Although President Ma Ying-jeou (馬英九) beat his main challenger, DPP Chairperson Tsai Ing-wen (蔡英文), by a considerable margin of nearly 800,000 votes, his support lagged far behind Tsai’s in many farming and fishing towns and villages. After investigating the reasons for Ma’s defeat in Greater Tainan and Pingtung, the KMT said that the government had invested a lot of resources in southern counties and cities, and that the reason why this investment was not reflected in the vote was that it had not been promptly and effectively publicized.
However, this explanation does not ring true. In fact, in the run-up to the elections, government departments and the KMT churned out so much information about the cross-strait Economic Cooperation Framework Agreement and the benefits they say it has brought to the farming and fishing sectors that voters could hardly have missed it.

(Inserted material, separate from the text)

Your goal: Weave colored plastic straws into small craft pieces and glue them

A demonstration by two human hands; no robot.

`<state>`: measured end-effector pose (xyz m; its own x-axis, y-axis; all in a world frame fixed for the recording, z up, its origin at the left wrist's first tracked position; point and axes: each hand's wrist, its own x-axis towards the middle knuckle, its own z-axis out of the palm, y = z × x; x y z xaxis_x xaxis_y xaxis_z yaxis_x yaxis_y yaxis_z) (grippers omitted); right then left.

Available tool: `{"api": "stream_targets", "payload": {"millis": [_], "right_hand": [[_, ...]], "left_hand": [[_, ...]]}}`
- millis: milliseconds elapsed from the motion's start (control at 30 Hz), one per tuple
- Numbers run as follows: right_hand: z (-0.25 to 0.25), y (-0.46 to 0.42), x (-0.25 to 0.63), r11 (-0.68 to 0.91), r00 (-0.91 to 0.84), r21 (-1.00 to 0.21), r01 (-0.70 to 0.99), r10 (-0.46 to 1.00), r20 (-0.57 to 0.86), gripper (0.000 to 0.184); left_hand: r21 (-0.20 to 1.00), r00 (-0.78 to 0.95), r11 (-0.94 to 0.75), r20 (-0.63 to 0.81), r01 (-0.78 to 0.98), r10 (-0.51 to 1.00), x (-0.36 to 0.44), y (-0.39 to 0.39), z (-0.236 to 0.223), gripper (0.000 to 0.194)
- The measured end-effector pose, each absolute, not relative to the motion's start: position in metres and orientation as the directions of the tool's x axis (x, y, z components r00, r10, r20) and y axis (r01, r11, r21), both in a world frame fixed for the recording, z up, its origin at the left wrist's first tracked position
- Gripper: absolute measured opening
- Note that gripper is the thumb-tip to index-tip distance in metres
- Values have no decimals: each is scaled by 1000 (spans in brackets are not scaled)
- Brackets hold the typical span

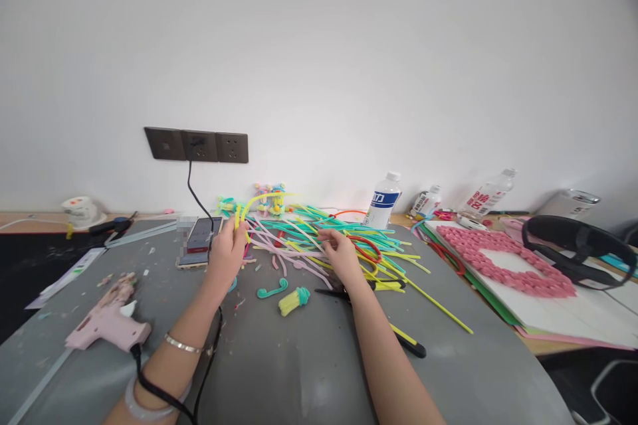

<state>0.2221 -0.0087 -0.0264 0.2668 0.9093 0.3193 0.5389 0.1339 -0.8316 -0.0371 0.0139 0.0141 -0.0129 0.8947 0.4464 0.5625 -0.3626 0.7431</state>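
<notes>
My left hand [228,254] is closed around a bent yellow pipe cleaner [259,198], whose free end curves right over the pile. My right hand [341,254] reaches into the loose pipe cleaners [294,247] of teal, yellow, lilac and red. Its fingers are bent together at the strands; what lies between them is hard to make out. In front of the pile lie a yellow and teal pipe-cleaner piece [294,301] and a teal curled piece [272,289]. Scissors [413,347] with black handles lie partly hidden under my right forearm.
A pink glue gun [110,329] lies at left, its black cord running by my left arm. A phone [202,236] lies behind my left hand. A bottle [383,201] stands by the wall. At right are a pink braided frame [541,282] and a black headband [578,249].
</notes>
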Motion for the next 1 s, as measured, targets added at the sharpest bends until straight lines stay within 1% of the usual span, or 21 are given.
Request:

The government and KMT came up with plenty of impressive figures, such as the threefold increase in the export volume of groupers and how this adds up to a sixfold increase in the export value of the fish. One would think that good news like this would win the KMT government a lot of support from farmers and fishermen in southern Taiwan, but it didn’t work out that way.
There are a few issues that explain why these gains did not translate into voter support.
First, those who have really benefited from growing exports of fish are a small number of businesses and breeders, not the great majority of fish farmers.
Second, although Taiwan has gained concessions from China in the form of reduced import duties, producers have not got their share of the benefits.
Third, the big fanfare China made about how much money it was spending to buy milkfish from Taiwan offended Taiwanese people’s sense of dignity.
Fourth, while milkfish is one of the main kinds of fish farmed in Taiwan, producers have for a long time faced problems such as the middlemen’s control of marketing and difficulty in developing overseas sales, as well as the fact that milkfish is rather bony, but government authorities have not paid much attention to these problems or offered much assistance.